C’est l’histoire de Paul, né en 1950 à Toulouse, fils d’un concessionnaire Simca et d’une correctrice de presse. Paul va grandir, miné par le deuil de son frère ainé, faire des études, séjourner brièvement en Angleterre. Il va devenir journaliste sportif dans un hebdo et millionnaire après avoir publié des livres de photographies d’arbres, sa passion. Paul se mariera, aura des enfants, vieillira…et le livre s’achève en 2004, date se sa sortie, le narrateur à alors 55 ans…

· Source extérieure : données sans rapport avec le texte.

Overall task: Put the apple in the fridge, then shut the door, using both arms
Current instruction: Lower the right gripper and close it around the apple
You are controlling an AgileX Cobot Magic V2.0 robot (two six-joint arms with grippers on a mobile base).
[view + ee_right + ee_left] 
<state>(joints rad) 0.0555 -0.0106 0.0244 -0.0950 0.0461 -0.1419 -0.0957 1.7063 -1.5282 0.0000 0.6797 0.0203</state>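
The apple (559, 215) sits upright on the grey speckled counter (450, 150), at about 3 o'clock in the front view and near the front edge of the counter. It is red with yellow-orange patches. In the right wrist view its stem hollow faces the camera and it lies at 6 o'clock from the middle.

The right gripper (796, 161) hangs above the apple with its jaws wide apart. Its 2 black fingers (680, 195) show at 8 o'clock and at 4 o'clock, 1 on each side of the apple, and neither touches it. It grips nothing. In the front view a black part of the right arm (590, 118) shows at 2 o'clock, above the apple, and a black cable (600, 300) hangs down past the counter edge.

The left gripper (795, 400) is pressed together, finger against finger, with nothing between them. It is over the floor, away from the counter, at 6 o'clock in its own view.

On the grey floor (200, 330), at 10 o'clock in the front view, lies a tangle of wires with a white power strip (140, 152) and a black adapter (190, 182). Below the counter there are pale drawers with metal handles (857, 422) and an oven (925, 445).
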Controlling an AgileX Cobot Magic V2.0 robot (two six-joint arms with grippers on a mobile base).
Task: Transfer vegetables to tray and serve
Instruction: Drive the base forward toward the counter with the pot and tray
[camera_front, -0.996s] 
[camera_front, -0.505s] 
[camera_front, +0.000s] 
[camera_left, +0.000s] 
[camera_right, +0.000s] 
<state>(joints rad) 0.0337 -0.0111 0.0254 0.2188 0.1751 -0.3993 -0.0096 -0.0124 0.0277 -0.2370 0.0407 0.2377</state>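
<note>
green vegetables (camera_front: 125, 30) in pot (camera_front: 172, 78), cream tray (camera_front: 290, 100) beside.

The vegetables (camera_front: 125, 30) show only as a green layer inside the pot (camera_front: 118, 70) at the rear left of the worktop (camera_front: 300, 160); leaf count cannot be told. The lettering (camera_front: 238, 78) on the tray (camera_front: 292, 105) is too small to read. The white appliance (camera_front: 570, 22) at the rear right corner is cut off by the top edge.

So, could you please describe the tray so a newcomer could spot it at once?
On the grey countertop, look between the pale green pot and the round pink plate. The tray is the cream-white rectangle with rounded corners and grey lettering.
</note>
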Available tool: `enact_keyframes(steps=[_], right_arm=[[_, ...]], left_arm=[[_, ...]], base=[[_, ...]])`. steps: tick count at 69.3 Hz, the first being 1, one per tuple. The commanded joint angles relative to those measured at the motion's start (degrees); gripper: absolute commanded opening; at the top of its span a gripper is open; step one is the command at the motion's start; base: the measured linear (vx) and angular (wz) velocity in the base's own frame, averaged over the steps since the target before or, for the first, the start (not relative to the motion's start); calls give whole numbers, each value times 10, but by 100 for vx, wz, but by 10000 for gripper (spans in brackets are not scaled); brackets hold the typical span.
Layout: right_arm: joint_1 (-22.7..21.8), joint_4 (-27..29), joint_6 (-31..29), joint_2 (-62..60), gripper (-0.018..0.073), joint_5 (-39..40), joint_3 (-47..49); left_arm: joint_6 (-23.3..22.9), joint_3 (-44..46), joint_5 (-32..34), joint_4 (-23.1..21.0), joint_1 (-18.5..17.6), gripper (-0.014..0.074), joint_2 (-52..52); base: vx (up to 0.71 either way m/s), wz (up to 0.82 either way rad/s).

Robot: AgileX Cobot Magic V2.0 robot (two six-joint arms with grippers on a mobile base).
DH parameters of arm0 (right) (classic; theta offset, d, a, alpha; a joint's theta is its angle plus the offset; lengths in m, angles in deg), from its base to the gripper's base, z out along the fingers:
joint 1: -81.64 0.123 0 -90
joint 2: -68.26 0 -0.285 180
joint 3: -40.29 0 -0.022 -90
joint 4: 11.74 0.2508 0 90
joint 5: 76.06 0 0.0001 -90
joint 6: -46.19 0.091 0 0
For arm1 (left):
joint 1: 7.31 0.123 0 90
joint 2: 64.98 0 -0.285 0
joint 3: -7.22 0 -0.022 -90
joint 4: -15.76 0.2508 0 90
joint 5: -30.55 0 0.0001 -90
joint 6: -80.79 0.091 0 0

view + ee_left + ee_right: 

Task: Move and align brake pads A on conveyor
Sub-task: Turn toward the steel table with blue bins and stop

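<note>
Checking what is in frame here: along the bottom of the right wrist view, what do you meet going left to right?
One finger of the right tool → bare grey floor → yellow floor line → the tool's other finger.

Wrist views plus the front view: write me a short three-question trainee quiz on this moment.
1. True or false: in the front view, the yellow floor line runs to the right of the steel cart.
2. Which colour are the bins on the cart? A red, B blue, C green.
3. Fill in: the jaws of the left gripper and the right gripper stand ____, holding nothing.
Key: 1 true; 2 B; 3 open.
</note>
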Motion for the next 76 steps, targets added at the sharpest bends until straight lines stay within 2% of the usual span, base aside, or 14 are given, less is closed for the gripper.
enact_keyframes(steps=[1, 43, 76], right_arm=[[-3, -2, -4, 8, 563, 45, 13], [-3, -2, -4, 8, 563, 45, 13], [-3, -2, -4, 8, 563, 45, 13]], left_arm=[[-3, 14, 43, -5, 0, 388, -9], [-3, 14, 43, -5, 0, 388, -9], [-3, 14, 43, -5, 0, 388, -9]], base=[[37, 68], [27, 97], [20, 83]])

Les arbres ne devaient rien comprendre à notre espèce. Petits mammifères agressifs à la maigre espérance de vie, nous combattions sans cesse et tombions inexorablement à leurs pieds, sans jamais prendre racine nulle part. Nous ne semblions jamais tirer aucun enseignement durable de nos erreurs. Même si nous étions capable d’inventer des boissons gazeuses et des téléphones sans fil.
Cette vie française n’est ni extraordinaire, au sens de géniale, ni banale, au sens du métro boulot dodo mari et père. C’est juste une Vie française, parmi d’autres. Mais elle est racontée par Jean-Paul Dubois, de manière géniale et extra ordinaire, au sens d’unique.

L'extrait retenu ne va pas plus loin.